XIV, 1. Ainsi donc, frères, si nous faisons la volonté de Dieu, nous appartiendrons à la première Église, à celle qui est spirituelle, et qui fut créée avant le soleil et la lune. Mais si nous ne faisons pas la volonté du Seigneur, notre part sera ce passage de l'Écriture qui dit : " Ma maison est devenue une caverne de voleurs" (Jr 7, 11). Préférons donc appartenir à l'Église de Vie, afin d'être sauvés. 2. Je ne pense pas, en effet, que vous ignoriez que " l'Église" vivante " est le corps du Christ" (Ep 1, 22-23). L'Écriture dit en effet : " Dieu créa l'homme, homme et femme il le créa" (Gn 1, 27). L'homme, c'est le Christ la femme, c'est l'Église. Or, les écrits des prophètes et des Apôtres portent aussi que l'Église n'est pas de ce siècle, mais qu'elle est née au commencement; elle était spirituelle comme notre Jésus et elle s'est manifestée dans les derniers jours pour nous sauver. 3. Or, cette Église qui était spirituelle est devenue visible dans la chair du Christ, nous montrant que si nous la gardons intacte dans notre chair, nous la recevrons dans le saint Esprit, car la chair est l'image de l'esprit. Nul ne peut, après avoir corrompu l'image, participer à l'original. Et tout ceci veut dire, frères : Gardez intacte la chair, pour avoir part à l'Esprit. 4. Or, si nous disons que la chair est l'Église et que l'Esprit est le Christ, c'est donc qu'à outrager la chair, on outrage l'Église. Commettre une telle action, c'est s'exclure de l'Esprit, c'est-à-dire du Christ. 5. Oui, c'est à une telle vie, à une telle incorruptibilité que cette chair peut avoir part lorsqu'elle est unie à l'Esprit saint, et nul ne peut expliquer, nul ne peut dire les biens " que le Seigneur a préparés " pour ses élus (1 Co 2, 9).

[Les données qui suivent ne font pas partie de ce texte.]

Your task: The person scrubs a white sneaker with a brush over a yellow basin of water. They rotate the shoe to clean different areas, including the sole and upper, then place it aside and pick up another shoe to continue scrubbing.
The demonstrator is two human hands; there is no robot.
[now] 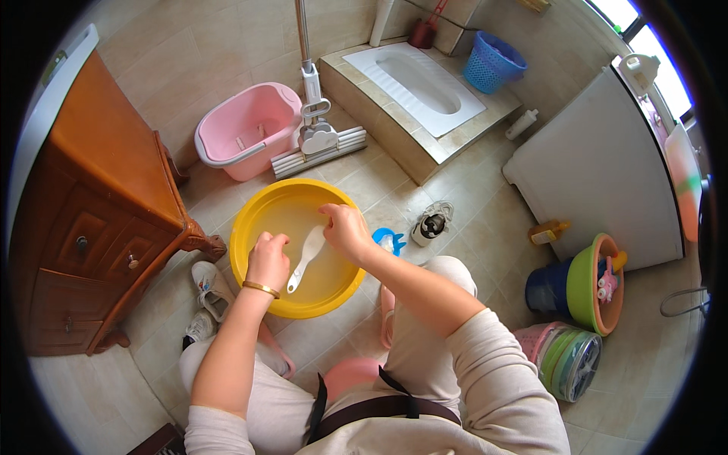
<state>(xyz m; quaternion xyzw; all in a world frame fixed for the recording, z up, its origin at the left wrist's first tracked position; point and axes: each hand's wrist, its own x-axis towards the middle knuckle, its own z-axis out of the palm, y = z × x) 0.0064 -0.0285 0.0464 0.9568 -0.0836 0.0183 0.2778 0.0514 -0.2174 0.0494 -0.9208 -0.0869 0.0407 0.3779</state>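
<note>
A round yellow plastic basin [259,304] with cloudy water stands on the tiled floor before me. In it lies a white long-handled brush [307,256], slanting between my hands. My left hand [269,263], with a gold bangle at the wrist, is over the basin's left part, fingers bent and holding nothing that shows. My right hand [346,228] is above the basin's right side, fingers curled; whether something small is pinched in it cannot be told. Right of the basin sits a blue dish [397,243] with something white in it. A pale sneaker [431,224] stands farther right.
White shoes [211,290] lie left, beside a wooden cabinet [108,170]. Behind the basin are a pink tub [239,125] and a roller sponge mop [318,139]. A raised squat toilet [421,85] is beyond. Stacked basins [586,284] and an amber bottle [547,233] stand right.
</note>
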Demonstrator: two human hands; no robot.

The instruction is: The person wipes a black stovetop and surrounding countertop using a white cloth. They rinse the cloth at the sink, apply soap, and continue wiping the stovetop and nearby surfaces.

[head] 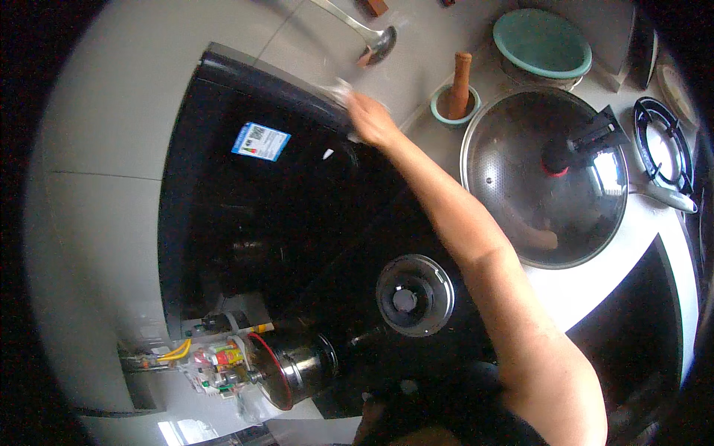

XV, 1. Je ne pense pas avoir donné là un conseil négligeable sur la continence, Celui qui le suivra n'aura pas à s'en repentir, mais il sera sauvé, et moi avec lui pour le lui avoir donné. Car il n'y a pas peu de mérite à ramener au salut une âme égarée. 2. Et c'est ainsi que nous pouvons payer de retour celui qui nous a fait, en mettant toute notre foi et notre charité à prêcher si notre rôle est de prêcher, à écouter s'il est d'écouter. 3. Ne cessons donc de nous appuyer sur les promesses que nous avons crues, et de pratiquer la justice et la sainteté afin de pouvoir prier sans contrainte le Dieu qui dit : " Tu parlais encore que je t'ai répondu : Me voici" (Is 58,9). 4.
Cette parole est une grande promesse puisque le Seigneur se dédare plus prêt à donner qu'on ne l'est à le supplier.